Seamless North America LLC
- Formerly: SeamlessWeb
- Type: Subsidiary
- Industry: Internet
- Founded: December 1999; 26 years ago
- Founders: Jason Finger Paul Appelbaum Todd Arky Andy Appelbaum
- Headquarters: New York City, New York
- Number of employees: 300+ (January 2012)
- Parent: Grubhub
- Website: www.seamless.com

= Seamless (company) =

American food ordering service

Seamless North America LLC (formerly SeamlessWeb) is an online food ordering service that allows users to order food for delivery and takeout from restaurants through their website or suite of mobile apps.

==History==

Logo used under Just Eat Takeaway ownership

Seamless was launched in 1999 by Jason Finger, Paul Appelbaum, Todd Arky and Andy Appelbaum as SeamlessWeb, providing companies with a web-based system for ordering food from restaurants and caterers. Starting in 2005, Seamless was made available to individual users and they currently partner with over 12,000 restaurants, serve over 4,000 companies, and have over 2,000,000 members in the United States and in London. The service is available for personal orders in New York City, Boston, Philadelphia, Washington, DC, Miami, Chicago, Houston, Austin, Seattle, San Francisco, Los Angeles, and London. It was acquired by Aramark in April 2006. On June 8, 2011, Spectrum Equity Investors made a $50 million minority investment in Seamless and the company was spun out of Aramark into an independent entity.

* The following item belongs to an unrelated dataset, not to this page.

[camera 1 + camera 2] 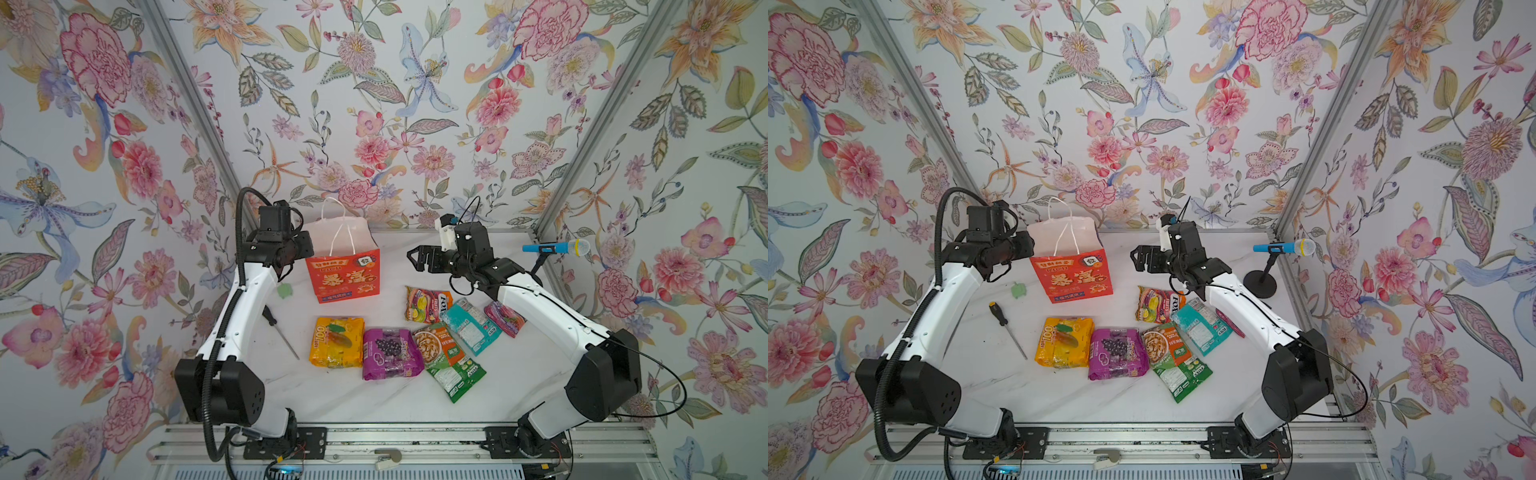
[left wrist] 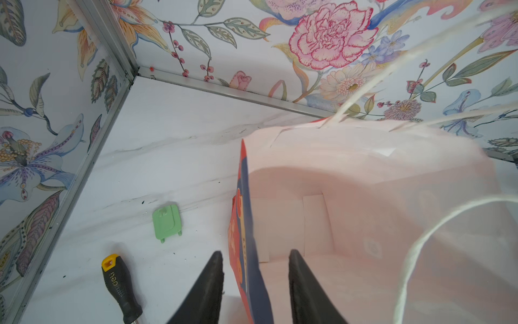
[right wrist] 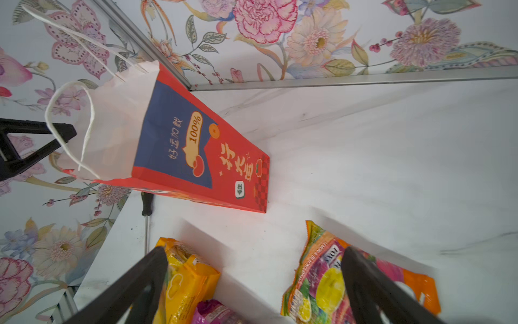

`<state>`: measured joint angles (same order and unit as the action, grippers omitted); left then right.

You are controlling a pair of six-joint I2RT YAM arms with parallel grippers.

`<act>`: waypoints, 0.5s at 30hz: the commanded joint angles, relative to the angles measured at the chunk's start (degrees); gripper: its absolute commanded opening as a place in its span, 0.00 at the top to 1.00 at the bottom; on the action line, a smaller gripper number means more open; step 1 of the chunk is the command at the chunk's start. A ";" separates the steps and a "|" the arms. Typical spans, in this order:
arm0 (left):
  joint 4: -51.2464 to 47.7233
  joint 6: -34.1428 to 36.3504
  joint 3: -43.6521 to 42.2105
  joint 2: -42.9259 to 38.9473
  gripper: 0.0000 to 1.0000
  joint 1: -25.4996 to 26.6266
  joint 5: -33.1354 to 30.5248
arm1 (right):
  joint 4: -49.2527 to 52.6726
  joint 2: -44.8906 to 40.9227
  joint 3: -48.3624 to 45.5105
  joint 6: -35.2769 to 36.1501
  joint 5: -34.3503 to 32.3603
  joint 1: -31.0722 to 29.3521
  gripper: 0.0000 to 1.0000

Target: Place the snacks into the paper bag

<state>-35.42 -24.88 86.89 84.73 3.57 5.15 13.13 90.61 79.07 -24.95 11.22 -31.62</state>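
**Clerk:** Entry one, the container?

**Keeper:** Red-orange paper gift bag (image 1: 343, 272) with white cord handles. It stood upright at the back of the white marble-look table (image 1: 374, 399), mouth open, its white inside bare. Nothing was packed yet.

**Clerk:** Left gripper?

**Keeper:** Left gripper (image 2: 255, 252): jaws parted, one black finger outside the bag's blue side panel and one inside. The wall ran between them, unpinched. I judged it sat there to steady the mouth for loading.

**Clerk:** Right gripper?

**Keeper:** Right gripper (image 1: 417, 258): spread wide and empty, hovering between the bag and the packets. It was probably poised for a first pick.

**Clerk:** The snacks?

**Keeper:** Seven glossy plastic packets, all flat on the table in front of the bag:
- yellow-orange packet (image 1: 336, 341)
- purple grape packet (image 1: 390, 353)
- orange-green packet (image 1: 436, 343), touching the green packet (image 1: 455, 378)
- teal packet (image 1: 469, 326)
- fruit-printed red packet (image 1: 426, 305), nearest the right gripper
- small magenta packet (image 1: 505, 318), beside the right arm

**Clerk:** Not for packing?

**Keeper:** Pale green plastic piece (image 1: 284, 291) and black-handled screwdriver (image 1: 280, 332), both left of the bag. Also a blue microphone (image 1: 552, 248) on a stand.
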 commanded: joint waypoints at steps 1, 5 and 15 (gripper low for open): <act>3.92 1.33 1.43 -4.18 0.31 -1.02 -0.74 | -0.82 1.37 1.54 -2.38 -0.07 -0.90 0.01; 1.18 9.11 7.59 -3.36 0.21 -1.11 -0.49 | -0.68 0.69 0.65 -2.30 -0.37 -0.51 0.01; -13.85 24.80 38.77 21.67 0.18 -0.19 4.23 | 0.48 -9.61 -9.70 -4.40 5.20 6.82 0.01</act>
<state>-39.11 -6.70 120.29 99.46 2.94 6.87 12.88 86.30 72.77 -27.83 14.61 -26.72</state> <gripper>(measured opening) 0.820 0.993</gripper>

On June 28, 2011, SeamlessWeb notified their clients they had changed their name to Seamless.

In May 2013, Seamless announced the signing of an agreement to merge with GrubHub, creating a combined company with a higher order volume and improved regional coverage.

On August 9, 2013, Seamless and GrubHub completed their merger and now operate under the name GrubHub, Inc. (formerly known as GrubHub Seamless). The merger resulted in connecting diners with approximately 25,000 restaurants for online and mobile-ordering across the United States and in London. In the first half of 2013, the combined organization processed approximately 130,000 orders per day.

== Recognition ==
SeamlessWeb was recognized as the 4th fastest-growing private company in the United States in the 2004 Inc. 500 list. The company had the highest rate of revenue growth among New York state technology companies in the 2005 Deloitte Technology Fast 50 program, and was selected as one of TIME magazine's 50 Coolest Web Sites for 2006.

In August 2009, SeamlessWeb was featured on the MSN web series Cool Runnings. In the episode, entitled "Carving a Niche in Online Food Delivery", host Antonio Neves interviewed key personnel at SeamlessWeb, along with the restaurants and companies they work with, providing insights into how SeamlessWeb began and how it thrived.

Jason Finger, co-founder and long-time CEO, won the 2007 Ernst & Young Entrepreneur of the Year Award for E-Services.